We get sucked in to the hedonic treadmill — chasing happiness in all the wrong places…
Credit: Carl Richards
Before we know it we’re accumulating stuff — the big house, the big car or the high flying career.
But inside these things can make us feel hollow.
So after perhaps a few years on the wrong ladder, many of us decide we want to make some positive changes — whether that be pursuing more meaningful work or investing in experiences, not owning more stuff.
Or as we get older and worry about what the future might hold, it can often mean obsessing about our health and wellbeing — whether that’s regularly getting outdoors, eating the right foods or eliminating the vices.
However whilst some of these play a factor in what makes for a long happy life, a TED talk by Susan Pinker provided a great reminder into what really matters.
“When am I going to die & how can I put that day off?”
This is the question asked by Julianne Holt-Lunstad, a researcher at Brigham Young University.
She addressed this very question in a series of studies of tens of thousands of middle aged people and the answer might not be what you expect.

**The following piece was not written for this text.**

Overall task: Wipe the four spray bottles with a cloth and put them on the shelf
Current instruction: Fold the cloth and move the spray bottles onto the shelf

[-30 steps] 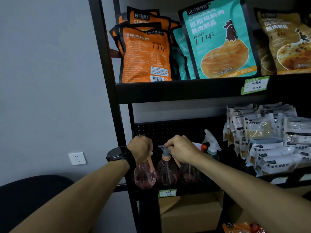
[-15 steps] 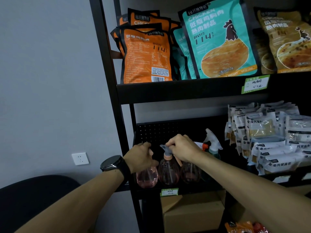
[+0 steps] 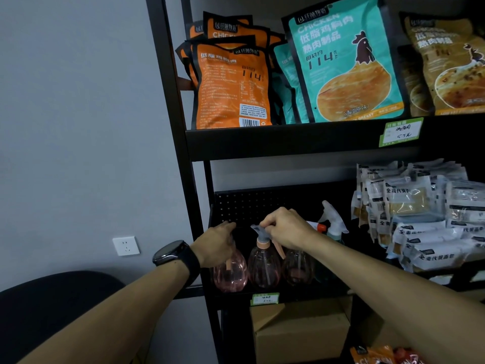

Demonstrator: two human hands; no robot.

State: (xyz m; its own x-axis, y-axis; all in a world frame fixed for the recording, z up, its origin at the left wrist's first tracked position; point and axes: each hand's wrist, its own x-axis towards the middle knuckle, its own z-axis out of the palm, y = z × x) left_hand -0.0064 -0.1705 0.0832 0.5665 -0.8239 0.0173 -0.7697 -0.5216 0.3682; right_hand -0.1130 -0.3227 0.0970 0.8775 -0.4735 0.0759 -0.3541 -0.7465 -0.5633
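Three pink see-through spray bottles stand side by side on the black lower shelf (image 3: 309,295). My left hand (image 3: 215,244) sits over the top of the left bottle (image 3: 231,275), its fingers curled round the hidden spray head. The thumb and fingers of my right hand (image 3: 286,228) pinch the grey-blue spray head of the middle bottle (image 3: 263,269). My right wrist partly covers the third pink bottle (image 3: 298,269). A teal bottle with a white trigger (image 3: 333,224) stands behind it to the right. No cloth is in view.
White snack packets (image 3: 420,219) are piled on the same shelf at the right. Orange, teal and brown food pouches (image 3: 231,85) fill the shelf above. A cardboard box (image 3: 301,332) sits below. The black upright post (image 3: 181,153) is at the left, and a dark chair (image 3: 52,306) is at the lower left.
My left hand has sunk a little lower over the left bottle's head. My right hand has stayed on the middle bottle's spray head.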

Susan Pinker explains in her TED talk about this study (see video below):
“Clean air is great but it doesn’t predict how long you’ll live. Whether you’re lean or overweight, you can stop feeling guilty about this, because it’s only in third place. Did anybody know that having a flu vaccine protects you more than doing exercise? In fact the top predictors are two features of your social life.
First, your close relationships. These are the people that you can call on for a loan if you need money suddenly, who will call the doctor if you’re not feeling well or who will take you to the hospital, or who will sit with you if you’re having an existential crisis, if you’re in despair. Those people, that little clutch of people are a strong predictor, if you have them, of how long you’ll live.
And then something that surprised me, something that’s called social integration. This means how much you interact with people as you move through your day. How many people do you talk to? And these mean both your weak and your strong bonds, so not just the people you’re really close to, who mean a lot to you, but, like, do you talk to the guy who every day makes you your coffee? Do you talk to the postman? Do you talk to the woman who walks by your house every day with her dog? Do you play bridge or poker, have a book club? Those interactions are one of the strongest predictors of how long you’ll live.”
So the evidence is clear — a long and happy life comes not from having the right genes, vast wealth or even the healthiest lifestyle, but rather having deep relationships, and regular interactions, with others each day.
People we trust, who have got our back.
People we can confide in, laugh and cry with.
People with whom we can share big talk and small talk.
We know that the happiest people are surrounded by loved ones, where community is part of everyday life. And face-to-face, not online.
So invest in your relationships, starting today.
Your future self will thank you for it.